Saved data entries
Start of Block
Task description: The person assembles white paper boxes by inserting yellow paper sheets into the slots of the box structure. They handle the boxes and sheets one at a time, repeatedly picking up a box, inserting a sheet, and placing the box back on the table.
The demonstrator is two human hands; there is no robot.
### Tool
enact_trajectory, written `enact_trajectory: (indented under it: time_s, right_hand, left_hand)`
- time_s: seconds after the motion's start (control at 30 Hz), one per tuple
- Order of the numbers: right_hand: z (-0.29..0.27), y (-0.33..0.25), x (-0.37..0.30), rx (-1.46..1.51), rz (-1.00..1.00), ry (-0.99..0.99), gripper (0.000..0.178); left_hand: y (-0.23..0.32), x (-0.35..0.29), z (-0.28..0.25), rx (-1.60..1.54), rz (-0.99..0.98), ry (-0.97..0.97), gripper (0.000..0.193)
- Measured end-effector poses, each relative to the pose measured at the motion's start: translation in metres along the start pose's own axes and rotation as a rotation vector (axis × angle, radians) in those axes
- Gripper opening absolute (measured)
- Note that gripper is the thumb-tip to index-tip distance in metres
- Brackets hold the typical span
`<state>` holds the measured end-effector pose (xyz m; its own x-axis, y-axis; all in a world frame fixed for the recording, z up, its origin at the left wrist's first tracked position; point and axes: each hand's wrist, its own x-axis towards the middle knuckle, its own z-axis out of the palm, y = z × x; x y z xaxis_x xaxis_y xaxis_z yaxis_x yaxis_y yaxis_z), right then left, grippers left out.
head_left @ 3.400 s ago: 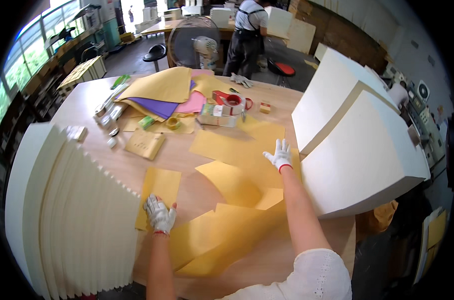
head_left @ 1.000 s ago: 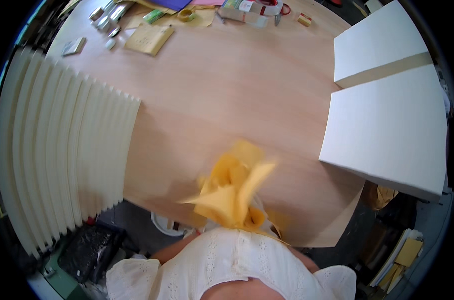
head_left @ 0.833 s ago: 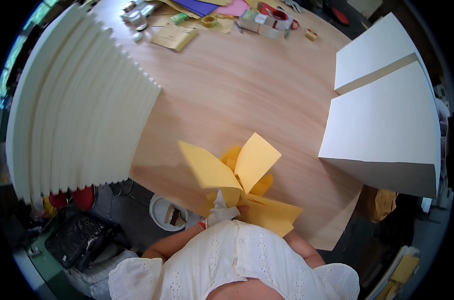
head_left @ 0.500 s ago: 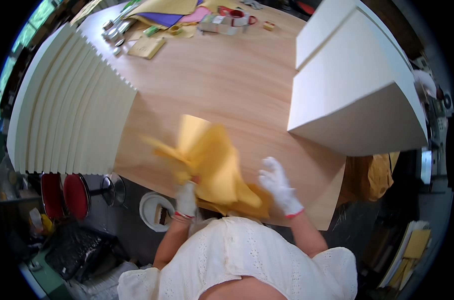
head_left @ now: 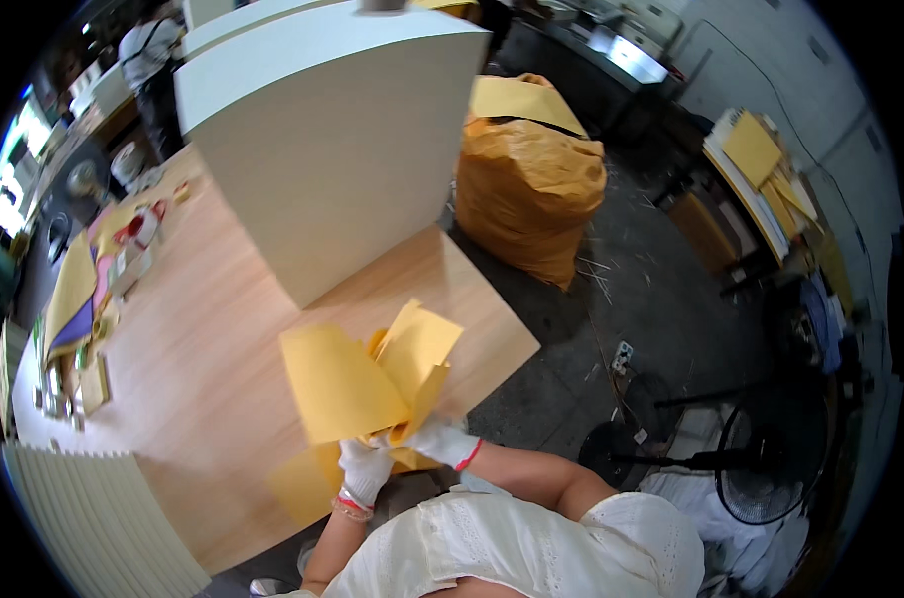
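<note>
Both my hands wear white gloves and meet at the near edge of the table. My left hand (head_left: 364, 470) is closed round the gathered lower end of a crumpled bunch of yellow paper sheets (head_left: 342, 379). Against the same bunch, from the right, presses my right hand (head_left: 440, 443), its fingers wrapped round the base and partly hidden. The sheets fan upward, bent and folded. Another flat yellow sheet (head_left: 307, 483) lies at the table edge beside my left hand.
A tall white board stack (head_left: 342, 159) stands on the wooden table (head_left: 203, 369); ribbed cream boards (head_left: 103, 518) are stacked at left. Tools and coloured sheets lie far left. On the floor are a full orange sack (head_left: 531, 189) and, at right, a black fan (head_left: 766, 453).
The view has swung to the right. My right hand, open and apart before, has come to the yellow paper and closed on it beside my left, which still holds it.
</note>
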<state>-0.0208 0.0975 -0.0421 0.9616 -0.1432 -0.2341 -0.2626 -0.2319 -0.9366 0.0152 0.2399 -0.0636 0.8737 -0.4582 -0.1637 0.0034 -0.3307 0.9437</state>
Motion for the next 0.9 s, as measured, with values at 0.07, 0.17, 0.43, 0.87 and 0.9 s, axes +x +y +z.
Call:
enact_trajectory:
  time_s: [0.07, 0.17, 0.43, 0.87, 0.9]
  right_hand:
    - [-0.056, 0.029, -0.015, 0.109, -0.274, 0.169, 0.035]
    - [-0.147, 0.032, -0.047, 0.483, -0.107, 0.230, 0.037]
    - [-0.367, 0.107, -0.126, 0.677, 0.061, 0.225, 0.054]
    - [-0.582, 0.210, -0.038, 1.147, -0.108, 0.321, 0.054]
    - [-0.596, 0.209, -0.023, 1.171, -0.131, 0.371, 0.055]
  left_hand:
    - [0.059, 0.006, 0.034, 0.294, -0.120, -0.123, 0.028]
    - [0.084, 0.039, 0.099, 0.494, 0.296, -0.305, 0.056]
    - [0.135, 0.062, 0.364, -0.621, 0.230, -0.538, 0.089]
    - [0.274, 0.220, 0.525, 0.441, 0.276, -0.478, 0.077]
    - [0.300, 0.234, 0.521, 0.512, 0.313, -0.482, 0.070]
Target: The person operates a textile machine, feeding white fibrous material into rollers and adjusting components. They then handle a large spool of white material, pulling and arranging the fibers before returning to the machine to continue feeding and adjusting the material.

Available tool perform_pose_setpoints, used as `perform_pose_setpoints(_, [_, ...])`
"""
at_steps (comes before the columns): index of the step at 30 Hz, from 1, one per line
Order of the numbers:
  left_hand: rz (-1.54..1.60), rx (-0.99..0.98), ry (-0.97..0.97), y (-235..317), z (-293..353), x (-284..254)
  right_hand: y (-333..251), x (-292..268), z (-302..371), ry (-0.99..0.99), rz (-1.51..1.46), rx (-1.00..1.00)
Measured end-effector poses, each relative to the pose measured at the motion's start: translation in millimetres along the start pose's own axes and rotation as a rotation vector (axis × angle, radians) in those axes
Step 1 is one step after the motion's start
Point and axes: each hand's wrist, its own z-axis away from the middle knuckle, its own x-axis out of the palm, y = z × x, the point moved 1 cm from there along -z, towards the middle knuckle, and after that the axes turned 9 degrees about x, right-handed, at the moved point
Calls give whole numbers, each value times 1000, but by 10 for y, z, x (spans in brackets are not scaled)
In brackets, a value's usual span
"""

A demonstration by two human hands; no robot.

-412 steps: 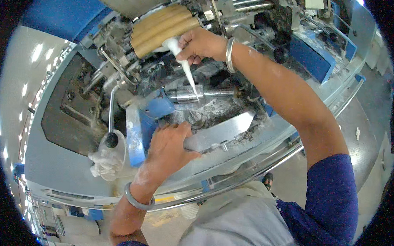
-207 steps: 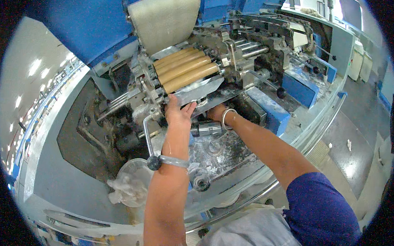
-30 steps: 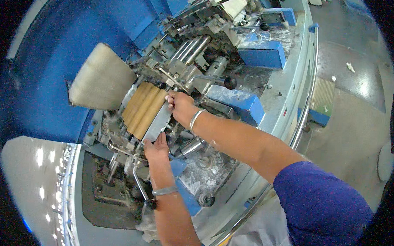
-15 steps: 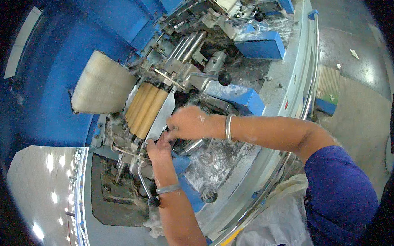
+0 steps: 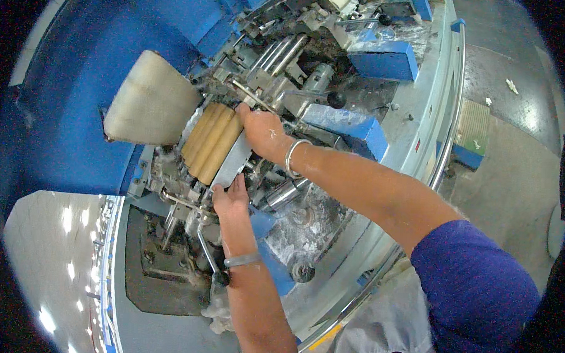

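Note:
A light-grey metal plate [image 5: 233,157] slants along the front of several tan ridged rollers [image 5: 210,144] on a machine. My left hand [image 5: 232,203] is at the plate's near end, thumb on one side and fingers on the other, closed on it. At the far end my right hand [image 5: 263,133] wraps over the plate, its thumb up beside the roller ends and its other fingers hidden beneath. Just below my left wrist is a lever with a black ball knob [image 5: 220,279]. Past my right hand sticks out another black knob [image 5: 337,100].
A cream curved pad [image 5: 151,100] stands behind the rollers, against blue machine panels. Blue blocks [image 5: 346,127] and polished rods [image 5: 280,55] lie farther along. White lint dusts the machine bed [image 5: 318,224]. A metal rail [image 5: 458,89] runs along the machine's front edge.
My right hand has moved away from my left hand, up along the plate to its far end. My left hand stays at the near end. The view has shifted slightly.

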Motion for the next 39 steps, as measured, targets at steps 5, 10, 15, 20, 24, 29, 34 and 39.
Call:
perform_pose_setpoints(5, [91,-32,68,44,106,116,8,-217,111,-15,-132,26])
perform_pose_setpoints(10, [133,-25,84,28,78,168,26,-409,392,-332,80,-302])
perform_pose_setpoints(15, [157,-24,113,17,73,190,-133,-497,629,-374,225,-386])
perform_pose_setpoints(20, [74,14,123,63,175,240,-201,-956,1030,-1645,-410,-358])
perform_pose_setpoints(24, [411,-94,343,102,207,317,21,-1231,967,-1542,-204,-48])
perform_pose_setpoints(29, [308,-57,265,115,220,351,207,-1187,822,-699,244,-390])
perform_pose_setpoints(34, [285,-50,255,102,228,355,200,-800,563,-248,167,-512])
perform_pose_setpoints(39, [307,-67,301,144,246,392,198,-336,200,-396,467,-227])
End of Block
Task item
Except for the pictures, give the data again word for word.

Task solution
Task description: The person assembles white paper boxes by inserting yellow paper sheets into the slots of the box structure. They handle the boxes and sheets one at a time, repeatedly picking up a box, inserting a sheet, and placing the box back on the table.
The demonstrator is two human hands; there is no robot.
### Tool
enact_trajectory, written `enact_trajectory: (indented under it: time_s, right_hand, left_hand)`
- time_s: seconds after the motion's start (control at 30 Hz), one per tuple
- Order of the numbers: right_hand: z (-0.29..0.27), y (-0.33..0.25), x (-0.37..0.30), rx (-1.46..1.51), rz (-1.00..1.00), ry (-0.99..0.99), gripper (0.000..0.178); left_hand: y (-0.23..0.32), x (-0.35..0.29), z (-0.28..0.25), rx (-1.60..1.54), rz (-0.99..0.98), ry (-0.97..0.97), gripper (0.000..0.193)
- Measured end-effector poses, each relative to the pose measured at the motion's start: translation in metres along the start pose's own axes and rotation as a rotation vector (axis × angle, radians) in those axes
- Gripper opening absolute (measured)
- Note that gripper is the thumb-tip to index-tip distance in metres
- Brackets hold the typical span
`<state>` holds the measured end-effector pose (xyz m; its own x-axis, y-axis; all in a world frame fixed for the recording, z up, its origin at the left wrist's first tracked position; point and axes: each hand's wrist, its own x-axis towards the middle knuckle, its own z-axis out of the palm, y = z × x; x y z xaxis_x xaxis_y xaxis_z yaxis_x yaxis_y yaxis_z), right then left, grippers left out.
head_left @ 3.400 s ago: 
head_left @ 1.000 s ago: 
head_left @ 0.833 s ago: 
head_left @ 0.500 s ago: 
head_left @ now: 
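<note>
Both my hands wear white gloves and meet at the near edge of the table. My left hand (head_left: 364, 470) is closed round the gathered lower end of a crumpled bunch of yellow paper sheets (head_left: 342, 379). Against the same bunch, from the right, presses my right hand (head_left: 440, 443), its fingers wrapped round the base and partly hidden. The sheets fan upward, bent and folded. Another flat yellow sheet (head_left: 307, 483) lies at the table edge beside my left hand.
A tall white board stack (head_left: 342, 159) stands on the wooden table (head_left: 203, 369); ribbed cream boards (head_left: 103, 518) are stacked at left. Tools and coloured sheets lie far left. On the floor are a full orange sack (head_left: 531, 189) and, at right, a black fan (head_left: 766, 453).
The view has swung to the right. My right hand, open and apart before, has come to the yellow paper and closed on it beside my left, which still holds it.
</note>
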<state>-0.0208 0.0975 -0.0421 0.9616 -0.1432 -0.2341 -0.2626 -0.2319 -0.9366 0.0152 0.2399 -0.0636 0.8737 -0.4582 -0.1637 0.0034 -0.3307 0.9437</state>
Motion for the next 0.9 s, as measured, with values at 0.07, 0.17, 0.43, 0.87 and 0.9 s, axes +x +y +z.
Call:
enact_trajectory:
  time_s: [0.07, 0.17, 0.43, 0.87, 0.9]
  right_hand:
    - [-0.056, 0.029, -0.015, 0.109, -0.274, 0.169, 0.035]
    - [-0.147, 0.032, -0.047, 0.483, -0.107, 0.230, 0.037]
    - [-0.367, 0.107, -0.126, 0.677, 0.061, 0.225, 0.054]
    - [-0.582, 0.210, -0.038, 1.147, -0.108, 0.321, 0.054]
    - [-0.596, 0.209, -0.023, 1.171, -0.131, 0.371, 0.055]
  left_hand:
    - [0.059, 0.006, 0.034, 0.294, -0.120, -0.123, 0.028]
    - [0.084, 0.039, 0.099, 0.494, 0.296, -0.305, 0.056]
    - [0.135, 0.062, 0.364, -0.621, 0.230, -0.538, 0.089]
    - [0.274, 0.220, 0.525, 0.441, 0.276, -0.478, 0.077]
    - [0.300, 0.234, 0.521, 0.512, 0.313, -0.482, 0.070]
Target: The person operates a textile machine, feeding white fibrous material into rollers and adjusting components. They then handle a large spool of white material, pulling and arranging the fibers before returning to the machine to continue feeding and adjusting the material.

Available tool perform_pose_setpoints, used as `perform_pose_setpoints(_, [_, ...])`
"""
at_steps (comes before the columns): index of the step at 30 Hz, from 1, one per line
Order of the numbers:
  left_hand: rz (-1.54..1.60), rx (-0.99..0.98), ry (-0.97..0.97), y (-235..317), z (-293..353), x (-284..254)
  right_hand: y (-333..251), x (-292..268), z (-302..371), ry (-0.99..0.99), rz (-1.51..1.46), rx (-1.00..1.00)
Measured end-effector poses, each relative to the pose measured at the motion's start: translation in millimetres along the start pose's own axes and rotation as a rotation vector (axis × angle, radians) in those axes
Step 1 is one step after the motion's start
Point and axes: each hand's wrist, its own z-axis away from the middle knuckle, its own x-axis out of the palm, y = z × x, the point moved 1 cm from there along -z, towards the middle knuckle, and after that the axes turned 9 degrees about x, right-handed, at the moved point
Calls give whole numbers, each value times 1000, but by 10 for y, z, x (spans in brackets are not scaled)
In brackets, a value's usual span
"""

A demonstration by two human hands; no robot.

-412 steps: 
-207 steps: 
-30 steps: 
-15 steps: 
+0 steps: 

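Note:
A light-grey metal plate [image 5: 233,157] slants along the front of several tan ridged rollers [image 5: 210,144] on a machine. My left hand [image 5: 232,203] is at the plate's near end, thumb on one side and fingers on the other, closed on it. At the far end my right hand [image 5: 263,133] wraps over the plate, its thumb up beside the roller ends and its other fingers hidden beneath. Just below my left wrist is a lever with a black ball knob [image 5: 220,279]. Past my right hand sticks out another black knob [image 5: 337,100].
A cream curved pad [image 5: 151,100] stands behind the rollers, against blue machine panels. Blue blocks [image 5: 346,127] and polished rods [image 5: 280,55] lie farther along. White lint dusts the machine bed [image 5: 318,224]. A metal rail [image 5: 458,89] runs along the machine's front edge.
My right hand has moved away from my left hand, up along the plate to its far end. My left hand stays at the near end. The view has shifted slightly.
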
Motion for the next 39 steps, as measured, targets at steps 5, 10, 15, 20, 24, 29, 34 and 39.
Call:
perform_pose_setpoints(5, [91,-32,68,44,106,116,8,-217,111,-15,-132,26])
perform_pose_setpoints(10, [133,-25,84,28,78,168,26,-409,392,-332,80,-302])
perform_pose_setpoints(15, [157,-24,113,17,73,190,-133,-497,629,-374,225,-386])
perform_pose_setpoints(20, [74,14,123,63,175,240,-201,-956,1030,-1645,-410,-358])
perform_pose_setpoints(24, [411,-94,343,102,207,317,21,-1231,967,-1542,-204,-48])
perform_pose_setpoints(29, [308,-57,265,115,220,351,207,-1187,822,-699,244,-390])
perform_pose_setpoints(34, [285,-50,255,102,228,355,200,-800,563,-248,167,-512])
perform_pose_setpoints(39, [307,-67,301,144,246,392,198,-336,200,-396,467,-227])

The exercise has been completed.